• TO DO
For every line in the records that has the word "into", make a copy.

• GIVEN DATA
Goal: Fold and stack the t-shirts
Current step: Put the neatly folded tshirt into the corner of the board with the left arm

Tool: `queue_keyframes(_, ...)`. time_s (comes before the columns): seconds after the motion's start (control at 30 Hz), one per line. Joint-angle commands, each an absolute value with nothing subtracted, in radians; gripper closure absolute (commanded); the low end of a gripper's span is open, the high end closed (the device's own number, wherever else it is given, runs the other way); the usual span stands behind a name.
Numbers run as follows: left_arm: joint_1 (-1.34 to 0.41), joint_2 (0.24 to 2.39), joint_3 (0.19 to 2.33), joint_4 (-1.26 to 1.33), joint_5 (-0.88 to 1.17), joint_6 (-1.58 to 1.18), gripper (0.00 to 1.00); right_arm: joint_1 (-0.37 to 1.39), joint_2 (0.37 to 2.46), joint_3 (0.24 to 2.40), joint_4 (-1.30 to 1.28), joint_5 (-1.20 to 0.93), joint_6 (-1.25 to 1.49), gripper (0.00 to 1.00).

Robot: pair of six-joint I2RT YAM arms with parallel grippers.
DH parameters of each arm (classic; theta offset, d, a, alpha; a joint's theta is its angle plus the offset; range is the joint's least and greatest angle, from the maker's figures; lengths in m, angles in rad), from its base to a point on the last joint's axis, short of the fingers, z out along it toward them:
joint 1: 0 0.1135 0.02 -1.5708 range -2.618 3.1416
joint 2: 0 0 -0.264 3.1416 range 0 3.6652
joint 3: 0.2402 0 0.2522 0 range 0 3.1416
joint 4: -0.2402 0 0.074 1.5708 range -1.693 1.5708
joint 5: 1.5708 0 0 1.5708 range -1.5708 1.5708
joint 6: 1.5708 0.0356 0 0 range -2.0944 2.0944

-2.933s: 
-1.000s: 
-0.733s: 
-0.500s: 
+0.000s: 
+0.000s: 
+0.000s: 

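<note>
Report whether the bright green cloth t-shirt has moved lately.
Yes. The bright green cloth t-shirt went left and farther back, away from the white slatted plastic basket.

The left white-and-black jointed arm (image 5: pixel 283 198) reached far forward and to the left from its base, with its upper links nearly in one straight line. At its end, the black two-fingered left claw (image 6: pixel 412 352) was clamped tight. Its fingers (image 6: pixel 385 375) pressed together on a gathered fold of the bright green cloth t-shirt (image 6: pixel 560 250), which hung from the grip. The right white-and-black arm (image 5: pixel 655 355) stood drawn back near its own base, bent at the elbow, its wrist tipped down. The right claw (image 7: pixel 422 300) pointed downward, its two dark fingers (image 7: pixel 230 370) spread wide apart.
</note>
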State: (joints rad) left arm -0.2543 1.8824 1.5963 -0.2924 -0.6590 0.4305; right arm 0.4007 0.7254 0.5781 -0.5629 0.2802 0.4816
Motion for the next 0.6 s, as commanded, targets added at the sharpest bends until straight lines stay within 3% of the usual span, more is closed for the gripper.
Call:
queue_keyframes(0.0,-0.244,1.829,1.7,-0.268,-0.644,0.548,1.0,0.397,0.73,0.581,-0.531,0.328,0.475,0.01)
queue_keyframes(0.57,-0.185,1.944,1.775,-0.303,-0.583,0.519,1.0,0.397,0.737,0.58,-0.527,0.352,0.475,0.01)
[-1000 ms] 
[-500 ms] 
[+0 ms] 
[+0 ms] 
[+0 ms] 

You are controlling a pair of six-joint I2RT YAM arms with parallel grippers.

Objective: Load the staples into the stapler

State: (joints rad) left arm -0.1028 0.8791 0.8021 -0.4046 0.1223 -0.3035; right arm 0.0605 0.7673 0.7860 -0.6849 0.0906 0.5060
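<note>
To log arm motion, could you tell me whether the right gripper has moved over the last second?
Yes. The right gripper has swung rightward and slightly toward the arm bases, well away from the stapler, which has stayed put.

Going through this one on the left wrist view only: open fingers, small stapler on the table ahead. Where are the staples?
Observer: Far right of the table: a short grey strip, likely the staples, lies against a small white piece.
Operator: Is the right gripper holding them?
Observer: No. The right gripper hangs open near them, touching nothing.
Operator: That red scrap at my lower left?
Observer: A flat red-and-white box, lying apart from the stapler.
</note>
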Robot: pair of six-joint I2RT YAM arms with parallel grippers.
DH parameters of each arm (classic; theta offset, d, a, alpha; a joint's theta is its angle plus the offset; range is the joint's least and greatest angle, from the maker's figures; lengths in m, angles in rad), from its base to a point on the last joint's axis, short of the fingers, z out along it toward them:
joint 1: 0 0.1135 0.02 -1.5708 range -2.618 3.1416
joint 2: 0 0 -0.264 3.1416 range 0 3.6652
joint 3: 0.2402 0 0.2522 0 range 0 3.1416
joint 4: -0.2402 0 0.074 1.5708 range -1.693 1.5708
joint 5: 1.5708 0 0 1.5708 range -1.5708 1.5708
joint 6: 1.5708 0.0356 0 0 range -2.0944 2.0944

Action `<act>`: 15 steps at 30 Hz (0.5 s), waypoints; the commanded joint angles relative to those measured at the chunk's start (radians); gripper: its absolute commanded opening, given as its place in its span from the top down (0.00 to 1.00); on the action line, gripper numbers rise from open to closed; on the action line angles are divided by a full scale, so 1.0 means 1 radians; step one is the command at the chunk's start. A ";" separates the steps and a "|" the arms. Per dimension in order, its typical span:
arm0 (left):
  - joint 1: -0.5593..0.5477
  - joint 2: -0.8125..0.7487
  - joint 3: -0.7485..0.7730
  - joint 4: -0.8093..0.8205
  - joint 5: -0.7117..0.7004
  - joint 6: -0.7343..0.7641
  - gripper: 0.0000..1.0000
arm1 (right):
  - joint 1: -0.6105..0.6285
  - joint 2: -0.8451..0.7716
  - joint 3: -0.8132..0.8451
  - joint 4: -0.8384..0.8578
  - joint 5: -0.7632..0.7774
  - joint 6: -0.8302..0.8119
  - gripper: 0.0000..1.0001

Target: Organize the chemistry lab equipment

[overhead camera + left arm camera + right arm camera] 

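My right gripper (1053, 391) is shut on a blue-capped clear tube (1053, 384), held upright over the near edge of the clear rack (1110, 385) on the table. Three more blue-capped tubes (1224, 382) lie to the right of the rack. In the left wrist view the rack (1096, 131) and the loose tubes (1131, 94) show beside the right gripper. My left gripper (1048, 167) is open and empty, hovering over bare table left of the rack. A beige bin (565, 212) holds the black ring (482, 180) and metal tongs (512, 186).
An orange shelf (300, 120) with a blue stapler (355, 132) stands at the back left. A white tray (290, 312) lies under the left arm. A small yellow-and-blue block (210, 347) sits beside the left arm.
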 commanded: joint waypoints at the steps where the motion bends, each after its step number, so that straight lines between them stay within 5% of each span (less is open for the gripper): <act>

• YOUR SOLUTION
Current step: Put the neatly folded tshirt into the corner of the board with the left arm
Objective: Load the staples into the stapler

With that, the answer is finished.